- _What you are asked to do_: Lines after the one containing "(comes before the" are to be omitted; print exactly each line from the start of the records up to and including it.

[Collection entries]
○ ○ ○ ○ ○
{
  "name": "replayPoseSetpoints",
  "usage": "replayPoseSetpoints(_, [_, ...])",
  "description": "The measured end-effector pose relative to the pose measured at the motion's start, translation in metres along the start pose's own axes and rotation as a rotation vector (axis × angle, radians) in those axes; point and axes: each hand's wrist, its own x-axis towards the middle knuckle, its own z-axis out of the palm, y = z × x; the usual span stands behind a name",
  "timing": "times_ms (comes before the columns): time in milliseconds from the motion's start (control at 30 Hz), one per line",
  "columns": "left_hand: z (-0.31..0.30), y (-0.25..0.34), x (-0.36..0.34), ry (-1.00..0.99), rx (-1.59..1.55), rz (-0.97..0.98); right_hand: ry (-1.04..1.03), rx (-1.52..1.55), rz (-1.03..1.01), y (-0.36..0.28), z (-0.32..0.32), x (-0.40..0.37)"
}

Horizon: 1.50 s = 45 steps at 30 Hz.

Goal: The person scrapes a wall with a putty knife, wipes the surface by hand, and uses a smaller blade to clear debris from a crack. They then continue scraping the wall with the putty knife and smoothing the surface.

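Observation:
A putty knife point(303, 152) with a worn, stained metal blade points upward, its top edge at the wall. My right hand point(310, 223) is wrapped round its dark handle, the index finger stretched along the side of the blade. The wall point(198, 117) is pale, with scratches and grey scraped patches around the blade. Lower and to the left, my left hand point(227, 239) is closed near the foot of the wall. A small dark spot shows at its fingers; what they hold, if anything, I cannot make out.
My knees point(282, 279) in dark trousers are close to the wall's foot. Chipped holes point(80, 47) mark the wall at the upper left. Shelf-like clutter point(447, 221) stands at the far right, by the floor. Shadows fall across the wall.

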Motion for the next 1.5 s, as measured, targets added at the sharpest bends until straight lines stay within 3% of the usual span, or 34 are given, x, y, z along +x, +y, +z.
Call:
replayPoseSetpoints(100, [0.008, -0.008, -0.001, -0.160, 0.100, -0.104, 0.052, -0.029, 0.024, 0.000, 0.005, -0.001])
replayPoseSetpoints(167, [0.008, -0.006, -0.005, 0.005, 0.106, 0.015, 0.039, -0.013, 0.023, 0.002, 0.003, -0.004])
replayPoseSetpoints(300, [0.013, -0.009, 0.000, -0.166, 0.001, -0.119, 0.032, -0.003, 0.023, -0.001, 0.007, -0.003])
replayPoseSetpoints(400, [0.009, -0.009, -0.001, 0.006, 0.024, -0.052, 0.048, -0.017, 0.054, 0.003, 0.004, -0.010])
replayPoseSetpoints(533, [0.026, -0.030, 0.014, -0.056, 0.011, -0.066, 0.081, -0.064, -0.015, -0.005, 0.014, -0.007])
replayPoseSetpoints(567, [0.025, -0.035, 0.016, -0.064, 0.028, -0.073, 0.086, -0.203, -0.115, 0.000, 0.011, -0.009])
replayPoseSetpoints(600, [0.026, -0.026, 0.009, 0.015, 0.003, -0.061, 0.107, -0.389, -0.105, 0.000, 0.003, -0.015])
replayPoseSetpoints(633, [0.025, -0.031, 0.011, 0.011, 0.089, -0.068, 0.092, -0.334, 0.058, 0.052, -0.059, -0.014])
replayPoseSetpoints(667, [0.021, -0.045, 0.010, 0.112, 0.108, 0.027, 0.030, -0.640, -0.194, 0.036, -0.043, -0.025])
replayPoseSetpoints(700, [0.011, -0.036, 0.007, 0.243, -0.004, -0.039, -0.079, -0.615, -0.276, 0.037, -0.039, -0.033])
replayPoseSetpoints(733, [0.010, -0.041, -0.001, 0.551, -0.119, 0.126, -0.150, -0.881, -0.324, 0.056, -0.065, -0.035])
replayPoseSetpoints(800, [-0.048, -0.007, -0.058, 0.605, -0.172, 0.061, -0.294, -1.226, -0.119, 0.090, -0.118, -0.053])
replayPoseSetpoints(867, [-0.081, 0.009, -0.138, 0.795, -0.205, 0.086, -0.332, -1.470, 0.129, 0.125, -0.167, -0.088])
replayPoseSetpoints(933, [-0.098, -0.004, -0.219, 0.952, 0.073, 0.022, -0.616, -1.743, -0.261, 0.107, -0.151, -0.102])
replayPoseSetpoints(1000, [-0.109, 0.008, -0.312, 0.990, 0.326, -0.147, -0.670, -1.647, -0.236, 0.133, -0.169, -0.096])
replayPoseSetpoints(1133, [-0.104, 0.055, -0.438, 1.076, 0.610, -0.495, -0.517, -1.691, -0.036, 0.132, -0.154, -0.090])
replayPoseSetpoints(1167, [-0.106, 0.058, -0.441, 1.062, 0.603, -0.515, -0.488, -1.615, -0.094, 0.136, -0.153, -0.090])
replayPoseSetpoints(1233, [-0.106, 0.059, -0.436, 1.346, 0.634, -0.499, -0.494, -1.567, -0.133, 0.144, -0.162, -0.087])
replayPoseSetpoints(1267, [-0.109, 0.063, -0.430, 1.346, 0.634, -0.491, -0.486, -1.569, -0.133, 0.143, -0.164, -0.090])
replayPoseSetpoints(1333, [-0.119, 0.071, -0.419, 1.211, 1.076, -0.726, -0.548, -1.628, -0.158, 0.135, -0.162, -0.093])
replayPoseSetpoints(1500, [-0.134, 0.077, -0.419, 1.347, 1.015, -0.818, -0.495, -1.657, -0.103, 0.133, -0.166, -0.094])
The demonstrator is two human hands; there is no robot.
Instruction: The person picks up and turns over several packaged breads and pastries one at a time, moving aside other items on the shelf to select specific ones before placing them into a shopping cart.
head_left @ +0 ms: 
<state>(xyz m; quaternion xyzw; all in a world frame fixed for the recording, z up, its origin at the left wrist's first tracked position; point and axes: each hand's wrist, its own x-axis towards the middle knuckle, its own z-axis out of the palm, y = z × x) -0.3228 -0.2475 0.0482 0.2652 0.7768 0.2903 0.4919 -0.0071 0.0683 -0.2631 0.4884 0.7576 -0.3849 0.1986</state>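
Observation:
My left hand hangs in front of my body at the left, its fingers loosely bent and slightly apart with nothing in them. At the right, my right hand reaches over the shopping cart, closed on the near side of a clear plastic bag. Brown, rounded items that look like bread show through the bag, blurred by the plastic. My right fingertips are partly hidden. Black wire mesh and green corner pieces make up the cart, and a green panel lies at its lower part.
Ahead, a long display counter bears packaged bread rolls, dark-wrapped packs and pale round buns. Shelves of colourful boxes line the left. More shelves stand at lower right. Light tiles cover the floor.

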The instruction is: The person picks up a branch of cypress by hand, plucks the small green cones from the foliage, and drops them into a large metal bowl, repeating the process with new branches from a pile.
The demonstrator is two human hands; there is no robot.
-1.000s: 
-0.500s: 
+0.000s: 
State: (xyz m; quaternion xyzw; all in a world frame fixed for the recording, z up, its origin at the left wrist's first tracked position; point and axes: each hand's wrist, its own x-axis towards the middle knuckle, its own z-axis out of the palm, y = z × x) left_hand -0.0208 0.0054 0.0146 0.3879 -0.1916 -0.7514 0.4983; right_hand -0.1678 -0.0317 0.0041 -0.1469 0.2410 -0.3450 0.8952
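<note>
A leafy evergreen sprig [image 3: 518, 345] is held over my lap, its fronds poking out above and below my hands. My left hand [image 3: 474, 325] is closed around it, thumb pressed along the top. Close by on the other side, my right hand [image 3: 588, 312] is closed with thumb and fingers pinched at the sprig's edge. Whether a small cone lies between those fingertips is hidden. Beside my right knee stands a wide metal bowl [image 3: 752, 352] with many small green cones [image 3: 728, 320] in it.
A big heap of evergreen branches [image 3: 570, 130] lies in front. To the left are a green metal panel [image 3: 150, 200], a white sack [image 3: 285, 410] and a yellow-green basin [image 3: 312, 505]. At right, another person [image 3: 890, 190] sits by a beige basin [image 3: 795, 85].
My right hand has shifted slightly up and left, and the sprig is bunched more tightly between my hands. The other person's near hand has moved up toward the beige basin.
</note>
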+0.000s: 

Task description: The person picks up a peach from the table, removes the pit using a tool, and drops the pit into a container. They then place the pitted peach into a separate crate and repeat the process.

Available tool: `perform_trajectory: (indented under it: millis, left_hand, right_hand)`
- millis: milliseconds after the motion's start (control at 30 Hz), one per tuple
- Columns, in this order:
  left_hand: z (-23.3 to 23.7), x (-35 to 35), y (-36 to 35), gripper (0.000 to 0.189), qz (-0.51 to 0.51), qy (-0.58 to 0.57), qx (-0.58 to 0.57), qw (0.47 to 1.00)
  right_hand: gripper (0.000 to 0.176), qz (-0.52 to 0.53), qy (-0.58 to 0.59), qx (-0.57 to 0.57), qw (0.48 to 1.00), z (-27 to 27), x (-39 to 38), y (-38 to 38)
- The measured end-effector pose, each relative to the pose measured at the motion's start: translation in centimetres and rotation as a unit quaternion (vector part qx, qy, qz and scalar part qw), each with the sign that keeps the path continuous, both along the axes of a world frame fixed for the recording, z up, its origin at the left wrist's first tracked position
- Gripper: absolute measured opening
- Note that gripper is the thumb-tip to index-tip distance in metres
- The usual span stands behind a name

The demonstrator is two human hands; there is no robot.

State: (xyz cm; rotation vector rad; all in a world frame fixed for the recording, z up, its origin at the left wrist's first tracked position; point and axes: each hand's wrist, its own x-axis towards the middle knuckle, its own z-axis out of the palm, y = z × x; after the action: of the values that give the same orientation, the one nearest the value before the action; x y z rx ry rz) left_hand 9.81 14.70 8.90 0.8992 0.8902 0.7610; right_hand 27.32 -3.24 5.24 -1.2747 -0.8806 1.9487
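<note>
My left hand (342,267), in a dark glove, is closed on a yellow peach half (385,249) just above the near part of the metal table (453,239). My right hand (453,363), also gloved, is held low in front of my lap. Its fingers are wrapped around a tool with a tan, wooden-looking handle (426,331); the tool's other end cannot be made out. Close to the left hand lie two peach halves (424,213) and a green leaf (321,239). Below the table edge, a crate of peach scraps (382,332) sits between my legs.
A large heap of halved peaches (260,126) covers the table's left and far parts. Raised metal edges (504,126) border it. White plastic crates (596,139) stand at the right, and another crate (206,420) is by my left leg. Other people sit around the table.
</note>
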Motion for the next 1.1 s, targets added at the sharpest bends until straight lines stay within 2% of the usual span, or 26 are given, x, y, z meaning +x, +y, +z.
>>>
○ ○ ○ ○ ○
- _Answer space_:
{
  "name": "replayPoseSetpoints",
  "usage": "replayPoseSetpoints(_, [_, ...])",
  "description": "The measured end-effector pose relative to the pose measured at the motion's start, translation in metres along the start pose's own axes and rotation as a rotation vector (axis × angle, radians) in those axes; point and axes: each hand's wrist, its own x-axis towards the middle knuckle, its own z-axis out of the palm, y = z × x; the usual span stands behind a name",
  "timing": "times_ms (comes before the columns): time in milliseconds from the motion's start (control at 30 Hz), one per line",

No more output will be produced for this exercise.